Bien que la caste des “nobles” n’ait pas une quelconque propriété légale des “esclaves”, la discrimination et les abus persistent. Ceux qui sont considérés comme “esclave” ne sont pas autorisés à épouser quelqu’un d’une autre caste, ne peuvent pas occuper de postes de direction et vivent souvent séparés des autres classes.

Mahamadi Kanouté est secrétaire général de l’Association contre la domination et l’esclavage de la région où s’est produite l’attaque.

Notre association lutte contre la pratique de l’esclavage d’ascendance. Mais il y en a d’autres qui revendiquent leur statut de nobles, qui disent qu’il est normal de se battre à tout prix pour conserver les règles traditionnelles. Il y a une classe noble et une classe d’esclaves, chacun a son statut social.

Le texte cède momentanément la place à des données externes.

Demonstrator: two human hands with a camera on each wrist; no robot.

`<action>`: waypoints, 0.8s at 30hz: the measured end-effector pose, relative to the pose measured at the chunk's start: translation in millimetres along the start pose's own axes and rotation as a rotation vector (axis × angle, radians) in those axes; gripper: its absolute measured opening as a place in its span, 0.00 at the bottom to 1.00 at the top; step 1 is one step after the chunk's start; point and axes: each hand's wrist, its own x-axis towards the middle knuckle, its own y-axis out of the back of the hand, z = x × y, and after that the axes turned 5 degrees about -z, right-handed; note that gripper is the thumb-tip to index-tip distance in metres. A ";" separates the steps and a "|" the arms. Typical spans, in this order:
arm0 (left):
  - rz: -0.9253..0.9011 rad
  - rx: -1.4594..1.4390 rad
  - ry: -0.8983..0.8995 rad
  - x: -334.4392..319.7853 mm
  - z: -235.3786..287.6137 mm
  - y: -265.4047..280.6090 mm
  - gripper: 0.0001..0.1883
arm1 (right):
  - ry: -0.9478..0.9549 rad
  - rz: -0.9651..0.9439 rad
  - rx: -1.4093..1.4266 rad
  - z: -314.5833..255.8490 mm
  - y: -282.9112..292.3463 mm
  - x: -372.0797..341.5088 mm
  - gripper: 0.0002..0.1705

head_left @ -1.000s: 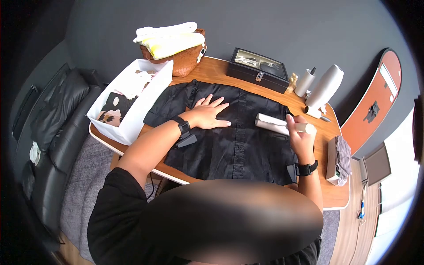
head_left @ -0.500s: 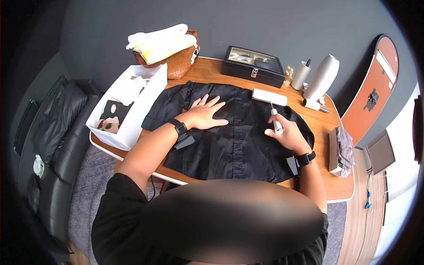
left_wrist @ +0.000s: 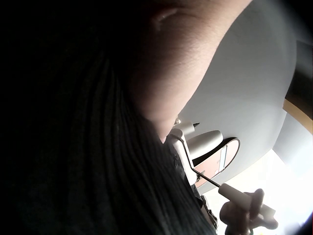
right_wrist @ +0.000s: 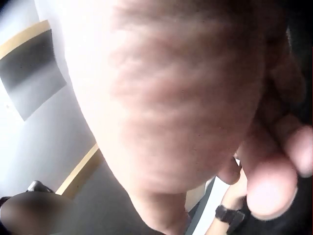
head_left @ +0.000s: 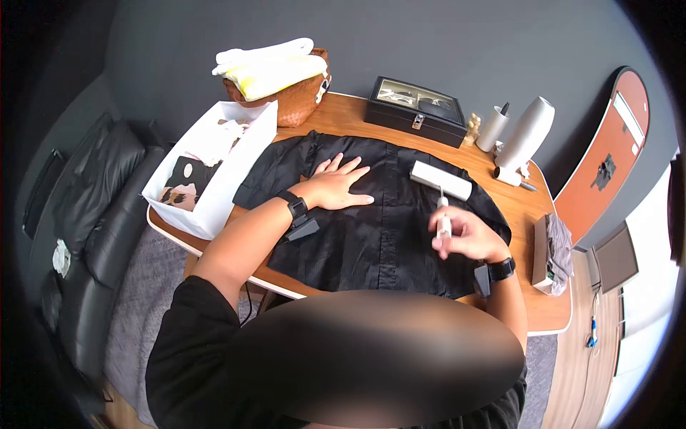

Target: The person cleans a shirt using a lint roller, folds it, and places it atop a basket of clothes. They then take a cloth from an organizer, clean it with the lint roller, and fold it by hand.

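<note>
A black garment (head_left: 346,247) lies spread over the wooden table in the head view. My left hand (head_left: 336,187) rests on its upper left part, palm down with the fingers spread. In my right hand (head_left: 471,236) I grip the white handle of a lint roller (head_left: 440,180), whose white roll lies across the garment's upper right. The left wrist view shows that handle (left_wrist: 237,196) and its thin dark rod beyond striped black cloth. Up close in the right wrist view, the palm (right_wrist: 181,112) covers the handle.
A white box (head_left: 239,171) with folded cloths stands at the left, near a brown woven basket (head_left: 300,100) topped with towels. Behind the garment is a black glass-topped case (head_left: 400,118). A grey-white appliance (head_left: 527,136) and a box with grey cloth (head_left: 543,257) stand at the right.
The lint roller has swung from lying sideways near the right hand to the garment's far right edge, then come slightly back toward me. My left hand stays in place.
</note>
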 end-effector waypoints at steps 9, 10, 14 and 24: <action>-0.010 -0.001 0.007 0.2 0.2 -0.5 0.50 | -0.019 0.558 -0.238 61.0 32.5 32.2 0.15; -0.012 -0.001 0.011 0.1 0.1 -0.2 0.50 | -0.017 0.558 -0.241 60.8 33.1 32.4 0.15; -0.006 0.004 0.008 -0.4 0.9 1.0 0.50 | 0.026 0.618 0.061 55.1 35.2 25.9 0.16; 0.009 0.013 0.011 0.3 -1.5 -2.7 0.54 | 0.137 0.329 -0.050 31.7 4.9 26.9 0.09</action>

Les esclaves s’organisent et créent des associations depuis 2019, pour attirer l’attention et lutter contre le phénomène de l’esclavage par filiation. Dans le village de Souroubiré, les nobles et les esclaves cohabitent. Mais les tensions ont existé bien avant cela. 

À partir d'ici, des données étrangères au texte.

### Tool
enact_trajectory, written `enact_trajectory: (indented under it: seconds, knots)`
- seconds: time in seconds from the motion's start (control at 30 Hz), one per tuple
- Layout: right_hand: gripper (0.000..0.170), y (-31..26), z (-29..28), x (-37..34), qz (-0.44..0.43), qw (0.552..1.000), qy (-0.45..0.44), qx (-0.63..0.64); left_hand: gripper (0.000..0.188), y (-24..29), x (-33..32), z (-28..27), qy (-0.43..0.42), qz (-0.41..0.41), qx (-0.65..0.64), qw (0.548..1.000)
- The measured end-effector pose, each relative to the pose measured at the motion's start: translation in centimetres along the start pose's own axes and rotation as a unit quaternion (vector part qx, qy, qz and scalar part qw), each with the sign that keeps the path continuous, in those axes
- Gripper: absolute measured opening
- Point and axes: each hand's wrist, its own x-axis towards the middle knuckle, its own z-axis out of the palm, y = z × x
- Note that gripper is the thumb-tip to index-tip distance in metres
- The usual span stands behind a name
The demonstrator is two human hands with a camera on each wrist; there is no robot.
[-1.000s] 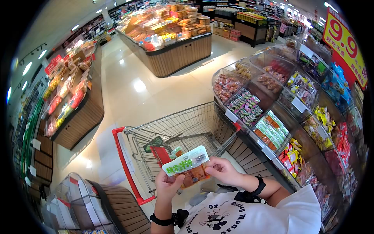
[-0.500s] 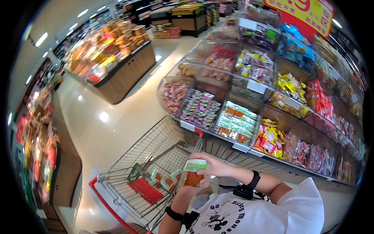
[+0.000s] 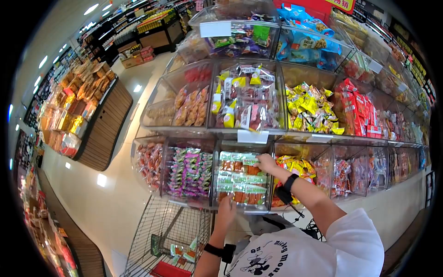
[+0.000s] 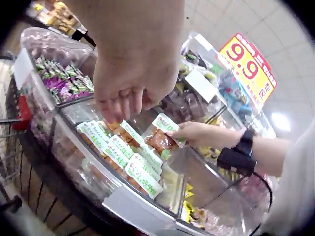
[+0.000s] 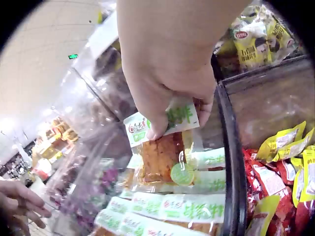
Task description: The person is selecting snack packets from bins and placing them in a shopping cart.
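Observation:
My right hand (image 3: pixel 269 165) reaches over the bin of green-and-white packets (image 3: pixel 243 177) and, in the right wrist view, pinches the top of one clear-fronted packet (image 5: pixel 162 160) with brown food inside. That packet (image 4: pixel 161 141) is raised and tilted above the others in the left wrist view. Near the bin's front edge is my left hand (image 3: pixel 225 214), and its fingers (image 4: pixel 120 104) hang loosely bent with nothing seen in them. Several similar packets (image 3: pixel 183 253) lie in the wire cart (image 3: pixel 170 221), beside a red panel.
Purple-and-green sweets (image 3: pixel 190 171) fill the bin to the left, and yellow-and-red packets (image 3: pixel 295 168) the one to the right. Clear-walled bins rise in tiers behind. A wooden display island (image 3: pixel 108 122) stands across the aisle at the left.
The head view has swung right to face the bins. Both hands, earlier at a packet over the cart, have separated; the right has reached into the bin and pinches a packet, while the left holds none.

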Motion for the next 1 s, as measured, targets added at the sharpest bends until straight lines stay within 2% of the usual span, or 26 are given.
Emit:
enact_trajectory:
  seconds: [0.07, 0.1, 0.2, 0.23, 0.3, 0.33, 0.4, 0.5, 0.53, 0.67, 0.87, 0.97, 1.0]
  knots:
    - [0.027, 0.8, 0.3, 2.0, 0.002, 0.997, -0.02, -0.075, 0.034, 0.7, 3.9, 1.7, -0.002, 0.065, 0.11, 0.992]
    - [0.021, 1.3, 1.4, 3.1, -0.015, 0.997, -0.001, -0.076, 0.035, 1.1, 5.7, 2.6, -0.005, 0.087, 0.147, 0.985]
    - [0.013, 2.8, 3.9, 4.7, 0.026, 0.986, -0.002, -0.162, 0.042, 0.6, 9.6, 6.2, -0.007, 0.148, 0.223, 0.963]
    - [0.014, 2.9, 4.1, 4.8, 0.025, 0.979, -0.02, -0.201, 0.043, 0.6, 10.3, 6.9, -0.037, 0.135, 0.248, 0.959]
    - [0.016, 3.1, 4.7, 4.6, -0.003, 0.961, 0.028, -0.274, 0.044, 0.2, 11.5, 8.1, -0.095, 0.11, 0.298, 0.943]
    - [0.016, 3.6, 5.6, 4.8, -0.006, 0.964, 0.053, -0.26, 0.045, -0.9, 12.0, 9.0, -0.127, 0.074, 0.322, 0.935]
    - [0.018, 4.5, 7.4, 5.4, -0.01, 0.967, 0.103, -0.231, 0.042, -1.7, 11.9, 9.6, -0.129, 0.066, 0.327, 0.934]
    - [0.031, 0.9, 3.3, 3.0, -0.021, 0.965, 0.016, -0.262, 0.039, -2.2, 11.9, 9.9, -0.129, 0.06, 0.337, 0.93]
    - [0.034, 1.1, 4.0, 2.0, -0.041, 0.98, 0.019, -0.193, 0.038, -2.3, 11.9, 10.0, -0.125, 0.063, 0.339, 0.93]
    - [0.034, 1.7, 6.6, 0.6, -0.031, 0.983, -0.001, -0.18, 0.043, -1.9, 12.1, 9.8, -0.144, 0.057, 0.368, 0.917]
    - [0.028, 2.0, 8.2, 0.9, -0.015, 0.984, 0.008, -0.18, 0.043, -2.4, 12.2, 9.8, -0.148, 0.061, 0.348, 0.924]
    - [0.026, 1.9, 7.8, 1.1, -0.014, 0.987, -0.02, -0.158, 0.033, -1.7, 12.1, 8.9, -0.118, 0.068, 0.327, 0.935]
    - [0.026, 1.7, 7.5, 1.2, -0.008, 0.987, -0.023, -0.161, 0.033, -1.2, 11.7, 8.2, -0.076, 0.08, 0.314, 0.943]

Cette attaque a été précédée de quatre autres cas similaires – et dans les premiers cas, personne n’a été poursuivi. Cette fois, nous avons besoin d’un véritable suivi juridique pour que les coupables et les complices puissent être jugés selon la loi. Pour qu’ils puissent être punis et servir d’exemple afin que cela ne se reproduise plus.

Selon l’ONU, en 2021, deux fois plus de personnes ont été blessées dans des attaques liées à l’esclavage qu’en 2020.

Entre janvier et juillet 2021, 62 personnes ont été blessées dans des attaques similaires. En mai 2021, une centaine de personnes, dont plus de la moitié étaient des enfants, ont dû fuir leur village après avoir refusé d’être appelés esclaves. En juillet, 12 personnes ont été blessées après que des hommes brandissant des armes à feu et des machettes ont attaqué des personnes de la classe des esclaves pour les empêcher de travailler dans leurs champs.

« Nous craignons qu’il y ait encore plus de violence et de conflits si nous nous rebellons »

Ces violentes attaques ont empêché la caste des esclaves et les associations anti-esclavagistes de se soulever contre les nobles, selon Seydou, victime de l’attaque de Souroubiré :

On a le sentiment que les nobles ont le soutien des politiques et des autorités, notamment parmi les préfets locaux, voire de la police. La classe des esclaves étant plus nombreuse que les nobles, nous avons décidé de refuser d’être appelés esclaves. Mais nous craignons qu’il y ait encore plus de violence et de conflits si nous nous rebellons.

Bien que l’esclavage formel ait été aboli en 1905, aucune loi actuelle n’interdit la pratique discriminatoire de l’esclavage fondée sur l’ascendance. Des associations anti-esclavagistes telles que l’ACDE appellent régulièrement les autorités à promulguer une loi interdisant cette pratique.